Finally he returned his gaze to earth. ‘What is our lesson?
That’s what you wanna know. What is God trying to say to me
here today? Well… no one can truly understand the mind of God
because the mind of God is what we call infinite. That means he’s
everywhere. As far as you can go God is there. He’s at the
bottom of the ocean and he’s way out past the moon and stars.
He’s in this room right now, sittin’ next to ya. Reese is
with him now, and if Reese could pierce the veil I think he’d
say the lesson is the infinite forgiveness of the Lord…’
The
minister kept going in that vein but I was distracted by an amazing
sight: There were tears streaming down Mouse’s face. He was
crying outright. You’d think that real love was pouring out of
his heart onto the floor at his dead stepfather’s feet. ‘What
could it be?’ I thought, but no answer came.
Miss
Alexander leaned to my ear and whispered, ‘I want you t’com’on
wit’ me when it’s over, Easy. I wanna make sure that
bastard who kilt my sister is dead.’
Those were
the only words that crossed her lips about Reese. And it came to me
that they were all happy to see him dead. The minister had remarked
that it was ‘the Lord’s infinite mind that called his
stepson back,’ to be there when Reese died.
Reese was
a hard man and an angry man. He had turned the whole world against
him and no one cared to look beyond what seemed to be the story.
It was
told that Reese was out at his house when a fugitive from Houston
came upon him to steal his money. The fugitive, Clifton, had heard
that Reese was rich from Raymond Alexander who was coming to tell
Reese about his coming marriage. Reese shot Clifton but Clifton
managed to get his gun and shoot Reese before he died. Mouse came
upon them when he’d come to tell Reese that he was returning to
Houston.
There was
no money found.
Big Jim,
the colored deputy, was at the funeral, and I think he suspected that
there was more to the story. But you don’t go doing police work
for a colored killing when you got an answer lying cold at the back
of the barber’s shop.
Jim warned
Mouse that Navrochet wouldn’t take it so easy. He said that
Mouse’s stepbrother would wonder at how Clifton got to Pariah.

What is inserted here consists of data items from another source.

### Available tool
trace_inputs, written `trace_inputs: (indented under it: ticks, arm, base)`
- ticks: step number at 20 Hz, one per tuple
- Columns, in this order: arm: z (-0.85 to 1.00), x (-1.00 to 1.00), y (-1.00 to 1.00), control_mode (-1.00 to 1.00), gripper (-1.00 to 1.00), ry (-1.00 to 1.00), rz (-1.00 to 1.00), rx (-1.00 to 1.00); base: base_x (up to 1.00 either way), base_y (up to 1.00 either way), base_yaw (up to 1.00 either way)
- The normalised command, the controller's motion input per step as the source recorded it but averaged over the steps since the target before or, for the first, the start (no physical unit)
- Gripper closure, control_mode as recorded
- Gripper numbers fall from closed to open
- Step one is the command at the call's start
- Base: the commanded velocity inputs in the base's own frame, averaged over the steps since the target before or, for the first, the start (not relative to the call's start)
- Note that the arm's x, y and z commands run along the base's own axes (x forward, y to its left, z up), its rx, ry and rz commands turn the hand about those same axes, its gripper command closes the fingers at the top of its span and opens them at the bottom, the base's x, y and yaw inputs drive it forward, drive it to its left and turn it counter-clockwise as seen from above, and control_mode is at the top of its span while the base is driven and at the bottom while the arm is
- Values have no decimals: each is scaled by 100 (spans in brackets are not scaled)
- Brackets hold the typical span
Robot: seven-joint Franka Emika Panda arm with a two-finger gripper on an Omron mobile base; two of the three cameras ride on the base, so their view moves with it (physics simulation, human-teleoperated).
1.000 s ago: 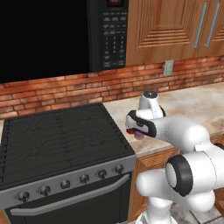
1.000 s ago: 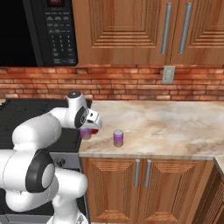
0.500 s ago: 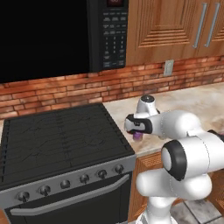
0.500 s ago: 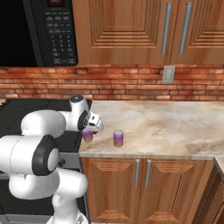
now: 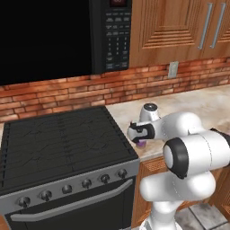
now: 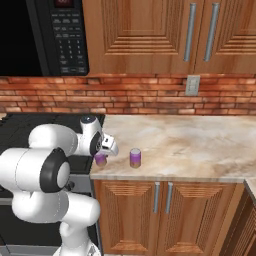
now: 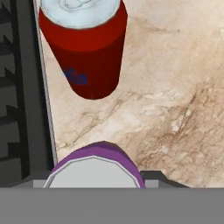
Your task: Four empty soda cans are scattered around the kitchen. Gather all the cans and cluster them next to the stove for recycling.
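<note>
Between the tool's [image 6: 101,156] clenched tips, a small purple soda can with a silver top [image 7: 94,171] is standing upright, hovering over the beige marbled table [image 7: 175,87]; just ahead, a short red can [image 7: 85,48] is waiting beside the black gas stove [image 5: 58,139].

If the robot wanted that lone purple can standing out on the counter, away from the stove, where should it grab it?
Probably around the middle of its round side. The purple can stands upright on the counter with open space all round, so the gripper could come straight down over the silver top, or in level from the front edge, and close its jaws across the can's width.
</note>
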Motion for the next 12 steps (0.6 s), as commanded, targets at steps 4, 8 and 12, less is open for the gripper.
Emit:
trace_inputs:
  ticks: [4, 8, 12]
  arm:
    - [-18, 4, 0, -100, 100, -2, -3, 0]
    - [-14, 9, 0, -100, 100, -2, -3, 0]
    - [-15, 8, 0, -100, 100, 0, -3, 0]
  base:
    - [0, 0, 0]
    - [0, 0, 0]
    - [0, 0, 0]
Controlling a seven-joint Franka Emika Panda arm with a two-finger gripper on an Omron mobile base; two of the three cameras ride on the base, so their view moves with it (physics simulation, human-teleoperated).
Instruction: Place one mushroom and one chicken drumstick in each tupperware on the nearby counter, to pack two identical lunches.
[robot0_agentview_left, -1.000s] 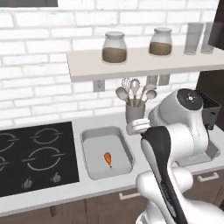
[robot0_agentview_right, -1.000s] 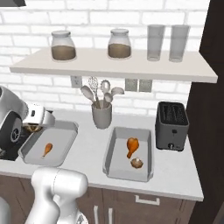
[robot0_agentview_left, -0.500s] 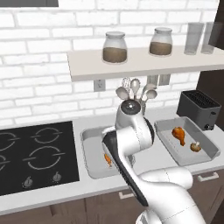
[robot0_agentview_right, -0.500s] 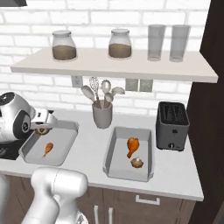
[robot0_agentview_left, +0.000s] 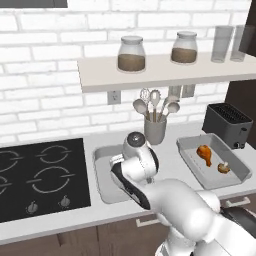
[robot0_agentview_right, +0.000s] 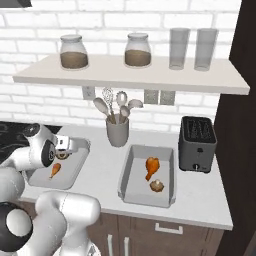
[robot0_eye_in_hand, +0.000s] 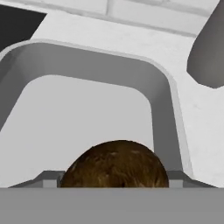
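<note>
Tupperware (robot0_agentview_right: 75, 170): shallow grey tray holding one orange drumstick (robot0_agentview_right: 55, 170).

Two shallow light-grey tupperware trays with rounded corners and raised rims lie flat on the pale bench (robot0_agentview_right: 200, 200), either side of the utensil cup (robot0_agentview_right: 118, 134). The tray right of the cup (robot0_agentview_right: 129, 170) holds one orange-brown chicken drumstick (robot0_agentview_right: 151, 166) lying lengthwise and, just in front of it, a small tan mushroom (robot0_agentview_right: 157, 186). The tray left of the cup (robot0_agentview_right: 80, 160) holds a second drumstick (robot0_agentview_right: 55, 170) near its middle. In the hand view a brown round mushroom cap (robot0_eye_in_hand: 114, 165) sits between the gripper tips, above the tray's floor
</note>
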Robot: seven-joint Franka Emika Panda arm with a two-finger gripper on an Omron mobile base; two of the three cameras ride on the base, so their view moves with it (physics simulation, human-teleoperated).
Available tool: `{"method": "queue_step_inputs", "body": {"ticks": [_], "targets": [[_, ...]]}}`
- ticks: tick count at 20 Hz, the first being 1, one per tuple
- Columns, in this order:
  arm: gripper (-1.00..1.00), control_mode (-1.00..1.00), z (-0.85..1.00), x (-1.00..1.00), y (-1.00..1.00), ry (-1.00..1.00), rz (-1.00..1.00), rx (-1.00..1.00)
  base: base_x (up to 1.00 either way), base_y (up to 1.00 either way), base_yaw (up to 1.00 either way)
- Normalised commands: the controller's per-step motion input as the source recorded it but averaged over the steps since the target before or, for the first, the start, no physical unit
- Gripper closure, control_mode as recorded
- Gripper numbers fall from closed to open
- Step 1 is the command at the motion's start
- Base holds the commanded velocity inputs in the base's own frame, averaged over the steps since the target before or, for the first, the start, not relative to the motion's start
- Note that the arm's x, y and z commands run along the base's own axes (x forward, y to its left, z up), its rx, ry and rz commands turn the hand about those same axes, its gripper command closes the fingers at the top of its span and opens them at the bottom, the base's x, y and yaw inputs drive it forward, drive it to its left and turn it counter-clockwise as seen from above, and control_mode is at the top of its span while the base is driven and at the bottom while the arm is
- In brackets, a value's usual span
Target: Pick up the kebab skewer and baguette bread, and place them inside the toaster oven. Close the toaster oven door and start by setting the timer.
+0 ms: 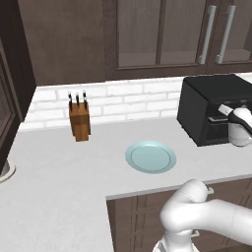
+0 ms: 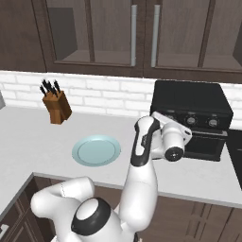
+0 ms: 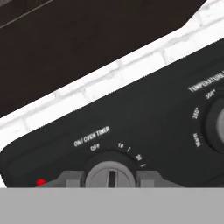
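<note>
Toaster oven (image 2: 198, 120): set at the table's back right, against the brick wall; door (image 2: 205, 144) shut. Timer knob (image 3: 110, 175): clamped between the fingers (image 3: 68, 178), pointer at OFF. To be turned steadily toward the minute marks, grip kept square, without slipping.

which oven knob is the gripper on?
The gripper is shut on the timer knob, labelled "ON / OVEN TIMER". The temperature knob sits apart at the frame edge, untouched.

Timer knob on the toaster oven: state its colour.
Grey, with a dark slot, on the timer knob of the black toaster oven; hand view shows it best.
</note>
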Motion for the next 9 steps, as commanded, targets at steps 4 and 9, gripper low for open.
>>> {"method": "queue_step_inputs", "body": {"ticks": [4, 9], "targets": [[1.0, -1.0, 0.0, 0.0, -0.02, 0.02, -0.02, 0.23, 0.0, 0.0, 0.0], [1.0, -1.0, 0.0, 0.0, -0.01, 0.01, -0.02, 0.23, 0.0, 0.0, 0.0]]}}
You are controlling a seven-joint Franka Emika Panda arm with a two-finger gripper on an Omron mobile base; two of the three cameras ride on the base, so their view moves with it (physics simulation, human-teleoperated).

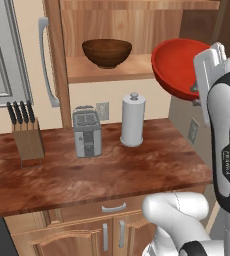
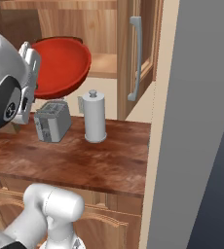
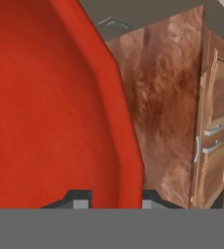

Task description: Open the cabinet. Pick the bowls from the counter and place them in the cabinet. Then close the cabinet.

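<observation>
Gripper (image 3: 109, 197) pinches the rim of the glossy red bowl (image 1: 174, 67), raised tilted at the left base view's upper right. Dark wooden bowl (image 1: 107, 52) sits on the open cabinet (image 1: 112, 70) shelf, top centre, above the wood-grain counter (image 1: 112, 175).

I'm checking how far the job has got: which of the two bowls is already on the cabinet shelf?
The dark brown wooden bowl sits upright on the shelf. The red bowl is tilted in the air, its rim pinched in the gripper.
</observation>
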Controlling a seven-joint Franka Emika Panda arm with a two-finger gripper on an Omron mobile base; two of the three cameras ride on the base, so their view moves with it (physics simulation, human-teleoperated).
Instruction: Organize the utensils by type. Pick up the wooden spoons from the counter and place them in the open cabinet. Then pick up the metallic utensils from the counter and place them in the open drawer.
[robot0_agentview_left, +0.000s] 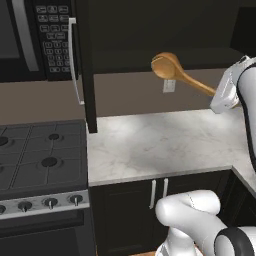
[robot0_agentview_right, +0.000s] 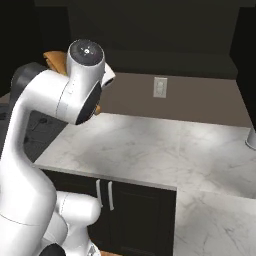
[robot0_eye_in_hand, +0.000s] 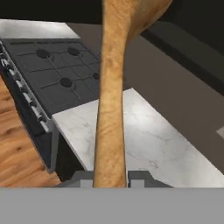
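Note:
My gripper (robot0_agentview_left: 218, 96) is shut on the handle of a long tan wooden spoon (robot0_agentview_left: 175, 71) and holds it high above the counter (robot0_agentview_left: 160, 145). The spoon's round bowl points up and left, at the dark opening of the open cabinet (robot0_agentview_left: 160, 30). In the hand view the handle (robot0_eye_in_hand: 109, 109) runs straight up from between my fingertips (robot0_eye_in_hand: 81, 179), over the counter (robot0_eye_in_hand: 144, 140). In the right base view my arm hides most of the spoon (robot0_agentview_right: 52, 59). The metallic utensils and the open drawer are out of view.
The cabinet's open black door (robot0_agentview_left: 87, 65) with its silver bar handle hangs left of the spoon. A gas stove (robot0_agentview_left: 40, 155) and a microwave (robot0_agentview_left: 30, 35) lie further left. A wall outlet (robot0_agentview_left: 169, 85) sits on the backsplash. A grey object (robot0_agentview_right: 252, 137) stands at the counter's right edge.

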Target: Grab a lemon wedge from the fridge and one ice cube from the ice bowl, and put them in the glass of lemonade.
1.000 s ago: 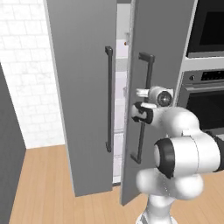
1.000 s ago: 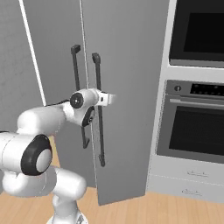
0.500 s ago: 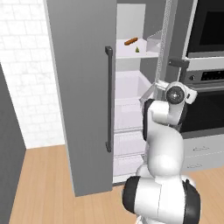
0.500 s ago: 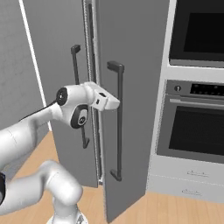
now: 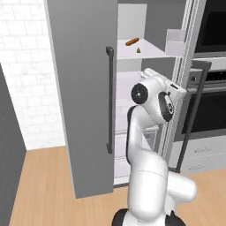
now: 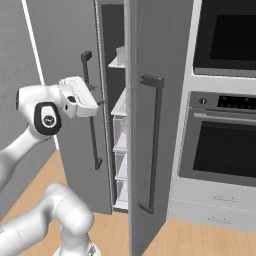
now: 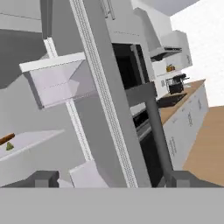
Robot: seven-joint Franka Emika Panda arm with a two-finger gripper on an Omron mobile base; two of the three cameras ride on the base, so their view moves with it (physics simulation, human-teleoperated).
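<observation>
A: Kitchen sim, wood floor, white brick wall at 9 o'clock in the left base view. Where's the fridge (image 5: 84,88)?

B: Dead centre, right door (image 6: 150,125) swung open, left door shut. White shelves and drawers visible inside.

A: Lemon wedge?

B: On the upper shelf (image 5: 145,50), tiny yellow-green bit, lemon wedge (image 5: 138,50), just beside the orange-brown sausage (image 5: 131,42) at its 10 o'clock. Hand view catches both at 9 o'clock (wedge (image 7: 9,146) under the sausage tip).

A: Claw state?

B: Claw (image 7: 109,179) fingers spread wide apart, nothing between them; the open door's edge and black bar handle (image 7: 155,131) run up the frame between the two tips. Ovens (image 6: 225,100) at 3 o'clock in the right base view.
</observation>
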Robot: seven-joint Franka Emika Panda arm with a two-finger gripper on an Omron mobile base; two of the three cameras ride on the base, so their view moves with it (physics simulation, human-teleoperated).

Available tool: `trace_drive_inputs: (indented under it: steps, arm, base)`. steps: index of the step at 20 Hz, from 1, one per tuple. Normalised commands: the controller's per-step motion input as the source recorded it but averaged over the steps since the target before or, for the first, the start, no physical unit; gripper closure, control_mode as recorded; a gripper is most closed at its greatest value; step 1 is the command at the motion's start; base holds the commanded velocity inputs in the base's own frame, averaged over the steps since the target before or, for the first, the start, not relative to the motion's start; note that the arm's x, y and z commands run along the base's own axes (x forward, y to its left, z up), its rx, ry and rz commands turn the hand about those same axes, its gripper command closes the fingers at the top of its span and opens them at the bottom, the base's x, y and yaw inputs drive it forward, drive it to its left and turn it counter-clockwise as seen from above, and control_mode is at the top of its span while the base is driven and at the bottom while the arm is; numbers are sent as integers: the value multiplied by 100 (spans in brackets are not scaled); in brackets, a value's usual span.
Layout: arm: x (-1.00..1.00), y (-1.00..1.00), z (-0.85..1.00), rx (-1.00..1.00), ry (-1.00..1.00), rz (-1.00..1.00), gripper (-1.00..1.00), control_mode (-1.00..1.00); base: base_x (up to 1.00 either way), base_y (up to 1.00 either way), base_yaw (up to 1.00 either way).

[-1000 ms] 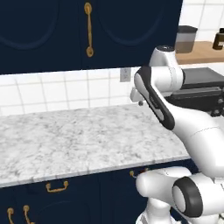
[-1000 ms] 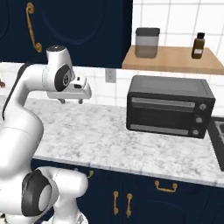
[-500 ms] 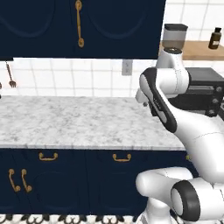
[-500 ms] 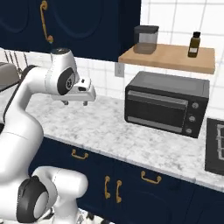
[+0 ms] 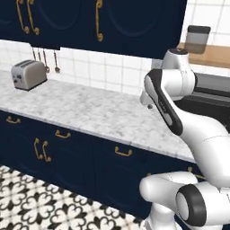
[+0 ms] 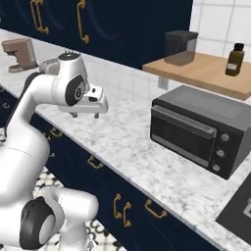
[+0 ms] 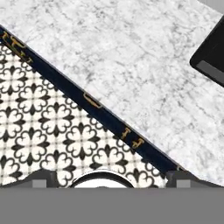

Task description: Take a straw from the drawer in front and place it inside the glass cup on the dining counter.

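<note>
Fingers of the gripper [image 6: 84, 115] hang empty above the marble worktop [image 6: 147, 157]; their spread cannot be told. Drawer [image 5: 123, 153] sits at 6 o'clock below, unopened, so the straw is presumably inside.

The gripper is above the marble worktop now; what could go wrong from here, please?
1. The gripper hangs over the marble worktop, close to the toaster oven; a wide swing might strike it.
2. Several drawers with brass pulls line the front, all shut; the arm may pick the wrong one.

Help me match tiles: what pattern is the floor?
Black floral motifs on white floor, clearest in the hand view.
</note>
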Motion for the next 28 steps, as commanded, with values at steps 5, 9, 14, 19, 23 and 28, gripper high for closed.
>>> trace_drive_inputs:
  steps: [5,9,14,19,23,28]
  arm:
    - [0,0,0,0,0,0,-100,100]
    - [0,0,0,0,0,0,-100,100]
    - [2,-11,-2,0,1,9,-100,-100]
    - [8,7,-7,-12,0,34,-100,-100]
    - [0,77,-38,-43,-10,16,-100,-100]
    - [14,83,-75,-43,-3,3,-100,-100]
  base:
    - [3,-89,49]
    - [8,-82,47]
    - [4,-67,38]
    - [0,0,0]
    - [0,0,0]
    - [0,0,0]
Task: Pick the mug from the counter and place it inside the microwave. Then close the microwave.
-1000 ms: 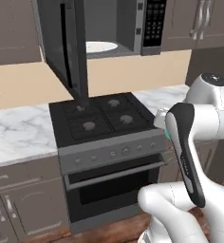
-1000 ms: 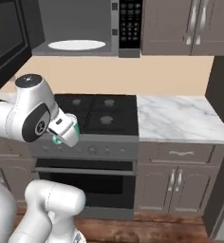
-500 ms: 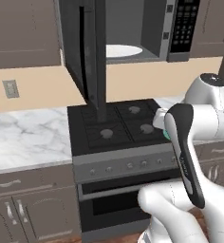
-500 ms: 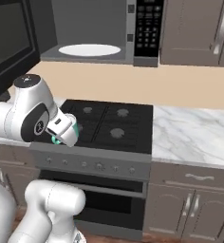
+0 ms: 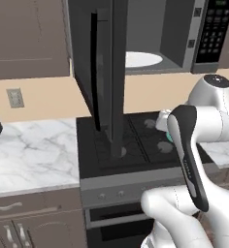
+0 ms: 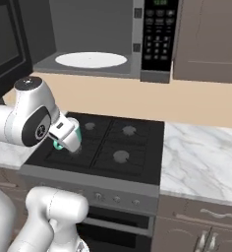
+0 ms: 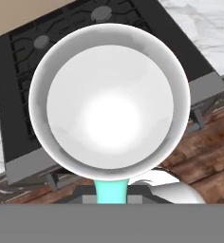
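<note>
Hand view: the mug (image 7: 108, 107) sits clamped in our hand (image 7: 111, 192) by its teal handle, poised above the stovetop (image 6: 103, 145). We judge it should rise level — clearing the open door (image 5: 104, 77) — onto the microwave (image 6: 101, 37) turntable plate (image 6: 91, 59). Marble counter (image 6: 201, 160) flanks the stovetop, brown cabinets (image 6: 209, 39) above.

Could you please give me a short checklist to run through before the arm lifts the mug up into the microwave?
1. Mug held in the hand: ok, hand shut on its teal handle.
2. Mug inside bare of contents: ok, white interior shows nothing.
3. Microwave door open: ok, it stands swung out.
4. Turntable plate free to take the mug: ok, nothing lies on it.
5. Mug above the stovetop, not touching it: ok.
6. Room between the mug and the open door on the way up: cannot tell.
</note>
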### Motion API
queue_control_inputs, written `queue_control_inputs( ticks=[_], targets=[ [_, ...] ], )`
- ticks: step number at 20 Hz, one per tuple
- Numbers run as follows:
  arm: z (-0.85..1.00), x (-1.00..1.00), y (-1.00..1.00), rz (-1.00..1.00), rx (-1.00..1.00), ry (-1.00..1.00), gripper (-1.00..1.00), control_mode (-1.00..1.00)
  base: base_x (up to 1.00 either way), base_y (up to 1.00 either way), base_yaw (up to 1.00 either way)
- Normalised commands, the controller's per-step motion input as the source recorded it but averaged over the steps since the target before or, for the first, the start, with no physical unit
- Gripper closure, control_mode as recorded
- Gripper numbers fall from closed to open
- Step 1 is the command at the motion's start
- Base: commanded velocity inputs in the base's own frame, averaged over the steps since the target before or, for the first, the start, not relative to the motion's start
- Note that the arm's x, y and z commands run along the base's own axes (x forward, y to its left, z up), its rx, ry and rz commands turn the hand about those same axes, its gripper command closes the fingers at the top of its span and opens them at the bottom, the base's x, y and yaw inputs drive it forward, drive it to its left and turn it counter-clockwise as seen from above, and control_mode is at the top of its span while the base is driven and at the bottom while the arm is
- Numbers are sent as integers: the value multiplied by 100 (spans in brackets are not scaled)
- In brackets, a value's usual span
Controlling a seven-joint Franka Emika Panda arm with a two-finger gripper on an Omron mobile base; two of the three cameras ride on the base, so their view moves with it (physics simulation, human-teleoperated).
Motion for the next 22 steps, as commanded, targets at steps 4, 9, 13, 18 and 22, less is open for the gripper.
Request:
queue_control_inputs(
  ticks=[4,9,13,18,22],
  targets=[
    [0,0,0,0,0,0,100,100,35,-10,17],
    [0,0,0,0,0,0,100,100,15,-2,13],
    [0,0,0,0,0,0,100,100,28,-1,10],
    [0,0,0,0,0,0,100,100,35,0,5],
    [0,0,0,0,0,0,100,100,41,-1,0]
  ],
)
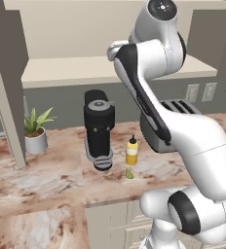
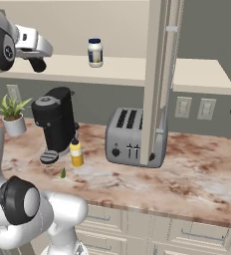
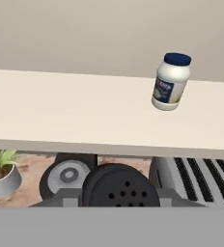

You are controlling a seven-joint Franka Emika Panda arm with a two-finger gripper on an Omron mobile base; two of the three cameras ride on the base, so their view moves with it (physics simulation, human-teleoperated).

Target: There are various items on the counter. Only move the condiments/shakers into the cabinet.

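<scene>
Clamped in the gripper [image 2: 38, 64] sits what looks like the black shaker [image 3: 119, 187] — level with the shelf's [image 2: 197, 74] front edge. White jar [image 2: 94, 52] stands on the shelf; yellow bottle [image 2: 76, 153] near the worktop's [image 2: 197, 184] front edge.

Kitchen: marbled counter [image 2: 197, 174], toaster [image 2: 132, 137], coffee machine [image 2: 55, 122].

The toaster [image 1: 180, 108] is largely hidden behind the arm; the black shaker [image 3: 119, 188], apparently gripped, is cut off below.
</scene>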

But Mouse just smiled and shook his head.
‘…The
Lord is with you, brothers and sisters… keep him in your hearts.
Because no matter how hard you hurt, he will comfort you as he did
brother Reese in his last moments. Amen.’
‘Amen,’
we all said.
‘Time
t’go, Ease,’ Mouse said. We were standing in Miss
Alexander’s general store. Everyone was there. There was
homemade wine and cornbread and people from all over the county.
Theresa was standing next to Mouse; she and Ernestine were the only
ones who truly looked sad; they both lost men that day.
‘Yeah, I’m ready,’ I said. I couldn’t even
look him in the eye.
‘Easy.’ Her voice came from behind me.
‘Yeah, Jo.’
‘I guess you ain’t comin’ back out here soon.’
‘I don’t know, Jo. You never can tell what might happen.’
‘Well I think me an’ Dom an’ Ernestine might be
comin’ to the weddin’.’
‘You
know I’ll be there.’ I looked up into her flat, dark
eyes. She put her hand to my throat again.
‘Bye,
Easy!’ Domaque yelled. He and Ernestine were standing dose
together behind Jo.
‘Bye,
Dom. I’ma start my readin’ soon as I get home.’
Dom gave
me a strong handshake and a crooked smile. He said, ‘Remember
to make it in yo’ own words, Easy. That’s how ya do it.’
The car
had been moved to the edge of town by one of Mouse’s friends.
He’d gotten the key from my pocket when I was sick. Raymond
hefted the stuffed rucksack on his shoulder.
‘Weddin’
gifts,’ he said.
I wondered
if Theresa was coming to the wedding.
Just
before we left for the car Miss Alexander took me by the arm to an
empty spot on the wooden sidewalk.
‘Easy, I’m” glad you’re feelin’
better…’
‘I been meanin’ t’thank you…’
She waved
her hand for me to keep quiet. ‘I feel bad that you ain’t
seen us in a good light, Ezekiel. You know we was all glad to meet
you and have you with us. It’s always nice to meet one’a
Raymond’s boyfriends, he got a real knack at gettin’
friends.’
We shook
hands and then she kissed me on the cheek.
Sweet
William and Mouse were standing next to the car when I got there.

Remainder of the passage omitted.